■ **What to produce**:
The goal is to restate all of the records below word for word.
+++ Exercise data
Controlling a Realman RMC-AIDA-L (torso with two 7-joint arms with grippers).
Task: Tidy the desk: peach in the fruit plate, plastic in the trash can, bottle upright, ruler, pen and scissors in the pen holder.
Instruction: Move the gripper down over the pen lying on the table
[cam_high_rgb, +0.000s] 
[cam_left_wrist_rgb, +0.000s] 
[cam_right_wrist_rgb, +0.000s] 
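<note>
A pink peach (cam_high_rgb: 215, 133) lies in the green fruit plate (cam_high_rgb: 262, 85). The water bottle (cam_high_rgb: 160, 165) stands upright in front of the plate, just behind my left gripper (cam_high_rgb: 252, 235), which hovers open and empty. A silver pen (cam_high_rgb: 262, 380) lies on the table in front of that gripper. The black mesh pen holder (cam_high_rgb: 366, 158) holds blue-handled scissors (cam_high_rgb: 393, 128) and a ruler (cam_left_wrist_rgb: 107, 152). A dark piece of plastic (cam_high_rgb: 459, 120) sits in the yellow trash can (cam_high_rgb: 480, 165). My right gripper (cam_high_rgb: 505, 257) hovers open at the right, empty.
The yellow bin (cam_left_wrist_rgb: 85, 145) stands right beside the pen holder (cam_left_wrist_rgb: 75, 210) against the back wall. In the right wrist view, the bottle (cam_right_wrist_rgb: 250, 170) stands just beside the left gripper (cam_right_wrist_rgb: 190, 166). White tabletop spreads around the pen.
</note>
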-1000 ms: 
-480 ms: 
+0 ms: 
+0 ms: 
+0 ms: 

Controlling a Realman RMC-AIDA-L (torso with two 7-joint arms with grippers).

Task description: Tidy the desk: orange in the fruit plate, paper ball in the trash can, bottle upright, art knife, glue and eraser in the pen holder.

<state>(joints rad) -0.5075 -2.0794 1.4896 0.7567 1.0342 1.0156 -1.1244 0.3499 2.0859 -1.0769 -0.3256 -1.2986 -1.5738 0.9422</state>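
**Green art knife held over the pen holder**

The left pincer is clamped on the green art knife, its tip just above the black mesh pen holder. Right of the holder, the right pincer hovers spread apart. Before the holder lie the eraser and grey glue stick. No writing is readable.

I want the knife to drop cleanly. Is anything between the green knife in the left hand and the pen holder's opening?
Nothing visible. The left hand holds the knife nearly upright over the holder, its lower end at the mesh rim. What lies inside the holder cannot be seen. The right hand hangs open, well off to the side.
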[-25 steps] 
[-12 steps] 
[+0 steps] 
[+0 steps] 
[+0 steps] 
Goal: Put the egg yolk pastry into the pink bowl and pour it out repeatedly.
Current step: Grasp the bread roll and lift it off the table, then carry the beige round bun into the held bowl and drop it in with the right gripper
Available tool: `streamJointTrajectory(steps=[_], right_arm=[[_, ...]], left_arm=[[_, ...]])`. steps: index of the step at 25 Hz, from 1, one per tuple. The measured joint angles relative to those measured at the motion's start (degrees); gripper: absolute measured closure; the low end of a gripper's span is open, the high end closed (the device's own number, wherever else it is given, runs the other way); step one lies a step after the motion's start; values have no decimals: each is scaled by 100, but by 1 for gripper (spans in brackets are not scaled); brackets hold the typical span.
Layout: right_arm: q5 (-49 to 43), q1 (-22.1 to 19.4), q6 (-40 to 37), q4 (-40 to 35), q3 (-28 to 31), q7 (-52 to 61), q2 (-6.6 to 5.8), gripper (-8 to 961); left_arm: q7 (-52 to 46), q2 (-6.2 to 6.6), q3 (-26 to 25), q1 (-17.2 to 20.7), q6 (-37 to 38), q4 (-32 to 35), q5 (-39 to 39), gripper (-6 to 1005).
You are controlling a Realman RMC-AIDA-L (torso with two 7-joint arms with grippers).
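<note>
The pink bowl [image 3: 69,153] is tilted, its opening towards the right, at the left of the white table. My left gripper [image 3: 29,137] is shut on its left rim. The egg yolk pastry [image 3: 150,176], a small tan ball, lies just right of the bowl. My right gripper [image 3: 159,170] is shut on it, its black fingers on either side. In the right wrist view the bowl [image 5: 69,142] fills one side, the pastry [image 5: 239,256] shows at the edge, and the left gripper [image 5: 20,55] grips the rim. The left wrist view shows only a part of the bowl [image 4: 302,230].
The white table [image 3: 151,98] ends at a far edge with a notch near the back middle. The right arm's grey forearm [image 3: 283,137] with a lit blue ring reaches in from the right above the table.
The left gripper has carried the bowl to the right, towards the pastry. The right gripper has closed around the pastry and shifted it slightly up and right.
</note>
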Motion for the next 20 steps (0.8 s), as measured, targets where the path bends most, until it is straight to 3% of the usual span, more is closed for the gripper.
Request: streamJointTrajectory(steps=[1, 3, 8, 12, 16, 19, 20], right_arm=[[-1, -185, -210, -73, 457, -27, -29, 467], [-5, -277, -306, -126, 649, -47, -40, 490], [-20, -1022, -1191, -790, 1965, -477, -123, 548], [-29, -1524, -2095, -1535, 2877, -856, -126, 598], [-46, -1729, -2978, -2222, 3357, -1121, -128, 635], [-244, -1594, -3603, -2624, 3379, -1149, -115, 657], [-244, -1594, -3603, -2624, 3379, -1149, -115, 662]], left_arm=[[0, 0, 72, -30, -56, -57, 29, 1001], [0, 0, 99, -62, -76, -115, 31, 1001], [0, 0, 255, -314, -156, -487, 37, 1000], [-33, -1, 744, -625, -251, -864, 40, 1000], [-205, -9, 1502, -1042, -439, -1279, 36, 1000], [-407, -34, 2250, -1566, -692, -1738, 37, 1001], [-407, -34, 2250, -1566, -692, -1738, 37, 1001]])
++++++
■ **Output for this exercise**:
Controlling a Realman RMC-AIDA-L (torso with two 7-joint arms with grippers).
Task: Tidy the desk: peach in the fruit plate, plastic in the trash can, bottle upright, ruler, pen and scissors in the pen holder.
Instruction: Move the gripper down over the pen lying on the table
[cam_high_rgb, +0.000s] 
[cam_left_wrist_rgb, +0.000s] 
[cam_right_wrist_rgb, +0.000s] 
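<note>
A pink peach (cam_high_rgb: 215, 133) lies in the green fruit plate (cam_high_rgb: 262, 85). The water bottle (cam_high_rgb: 160, 165) stands upright in front of the plate, just behind my left gripper (cam_high_rgb: 252, 235), which hovers open and empty. A silver pen (cam_high_rgb: 262, 380) lies on the table in front of that gripper. The black mesh pen holder (cam_high_rgb: 366, 158) holds blue-handled scissors (cam_high_rgb: 393, 128) and a ruler (cam_left_wrist_rgb: 107, 152). A dark piece of plastic (cam_high_rgb: 459, 120) sits in the yellow trash can (cam_high_rgb: 480, 165). My right gripper (cam_high_rgb: 505, 257) hovers open at the right, empty.
The yellow bin (cam_left_wrist_rgb: 85, 145) stands right beside the pen holder (cam_left_wrist_rgb: 75, 210) against the back wall. In the right wrist view, the bottle (cam_right_wrist_rgb: 250, 170) stands just beside the left gripper (cam_right_wrist_rgb: 190, 166). White tabletop spreads around the pen.
</note>
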-1000 ms: 
-480 ms: 
+0 ms: 
+0 ms: 
+0 ms: 

Controlling a Realman RMC-AIDA-L (torso with two 7-joint arms with grippers).

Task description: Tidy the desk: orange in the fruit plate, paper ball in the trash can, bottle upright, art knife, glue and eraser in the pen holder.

<state>(joints rad) -0.5075 -2.0794 1.4896 0.7567 1.0342 1.0156 -1.1244 0.3499 2.0859 -1.0769 -0.3256 -1.2986 -1.5738 0.9422</state>
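**Green art knife held over the pen holder**

The left pincer is clamped on the green art knife, its tip just above the black mesh pen holder. Right of the holder, the right pincer hovers spread apart. Before the holder lie the eraser and grey glue stick. No writing is readable.

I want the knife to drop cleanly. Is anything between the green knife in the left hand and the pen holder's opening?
Nothing visible. The left hand holds the knife nearly upright over the holder, its lower end at the mesh rim. What lies inside the holder cannot be seen. The right hand hangs open, well off to the side.
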[-25 steps] 
[-12 steps] 
[+0 steps] 
[+0 steps] 
[+0 steps] 
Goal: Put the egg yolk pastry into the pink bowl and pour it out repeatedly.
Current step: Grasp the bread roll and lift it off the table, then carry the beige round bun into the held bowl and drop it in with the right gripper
Available tool: `streamJointTrajectory(steps=[_], right_arm=[[_, ...]], left_arm=[[_, ...]])`. steps: index of the step at 25 Hz, from 1, one per tuple. The measured joint angles relative to those measured at the motion's start (degrees); gripper: absolute measured closure; the low end of a gripper's span is open, the high end closed (the device's own number, wherever else it is given, runs the other way); step one lies a step after the motion's start; values have no decimals: each is scaled by 100, but by 1 for gripper (spans in brackets are not scaled); brackets hold the typical span.
Layout: right_arm: q5 (-49 to 43), q1 (-22.1 to 19.4), q6 (-40 to 37), q4 (-40 to 35), q3 (-28 to 31), q7 (-52 to 61), q2 (-6.6 to 5.8), gripper (-8 to 961); left_arm: q7 (-52 to 46), q2 (-6.2 to 6.6), q3 (-26 to 25), q1 (-17.2 to 20.7), q6 (-37 to 38), q4 (-32 to 35), q5 (-39 to 39), gripper (-6 to 1005).
You are controlling a Realman RMC-AIDA-L (torso with two 7-joint arms with grippers).
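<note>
The pink bowl [image 3: 69,153] is tilted, its opening towards the right, at the left of the white table. My left gripper [image 3: 29,137] is shut on its left rim. The egg yolk pastry [image 3: 150,176], a small tan ball, lies just right of the bowl. My right gripper [image 3: 159,170] is shut on it, its black fingers on either side. In the right wrist view the bowl [image 5: 69,142] fills one side, the pastry [image 5: 239,256] shows at the edge, and the left gripper [image 5: 20,55] grips the rim. The left wrist view shows only a part of the bowl [image 4: 302,230].
The white table [image 3: 151,98] ends at a far edge with a notch near the back middle. The right arm's grey forearm [image 3: 283,137] with a lit blue ring reaches in from the right above the table.
The left gripper has carried the bowl to the right, towards the pastry. The right gripper has closed around the pastry and shifted it slightly up and right.
</note>
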Motion for the next 20 steps (0.8 s), as measured, targets where the path bends most, until it is straight to 3% of the usual span, more is closed for the gripper.
Request: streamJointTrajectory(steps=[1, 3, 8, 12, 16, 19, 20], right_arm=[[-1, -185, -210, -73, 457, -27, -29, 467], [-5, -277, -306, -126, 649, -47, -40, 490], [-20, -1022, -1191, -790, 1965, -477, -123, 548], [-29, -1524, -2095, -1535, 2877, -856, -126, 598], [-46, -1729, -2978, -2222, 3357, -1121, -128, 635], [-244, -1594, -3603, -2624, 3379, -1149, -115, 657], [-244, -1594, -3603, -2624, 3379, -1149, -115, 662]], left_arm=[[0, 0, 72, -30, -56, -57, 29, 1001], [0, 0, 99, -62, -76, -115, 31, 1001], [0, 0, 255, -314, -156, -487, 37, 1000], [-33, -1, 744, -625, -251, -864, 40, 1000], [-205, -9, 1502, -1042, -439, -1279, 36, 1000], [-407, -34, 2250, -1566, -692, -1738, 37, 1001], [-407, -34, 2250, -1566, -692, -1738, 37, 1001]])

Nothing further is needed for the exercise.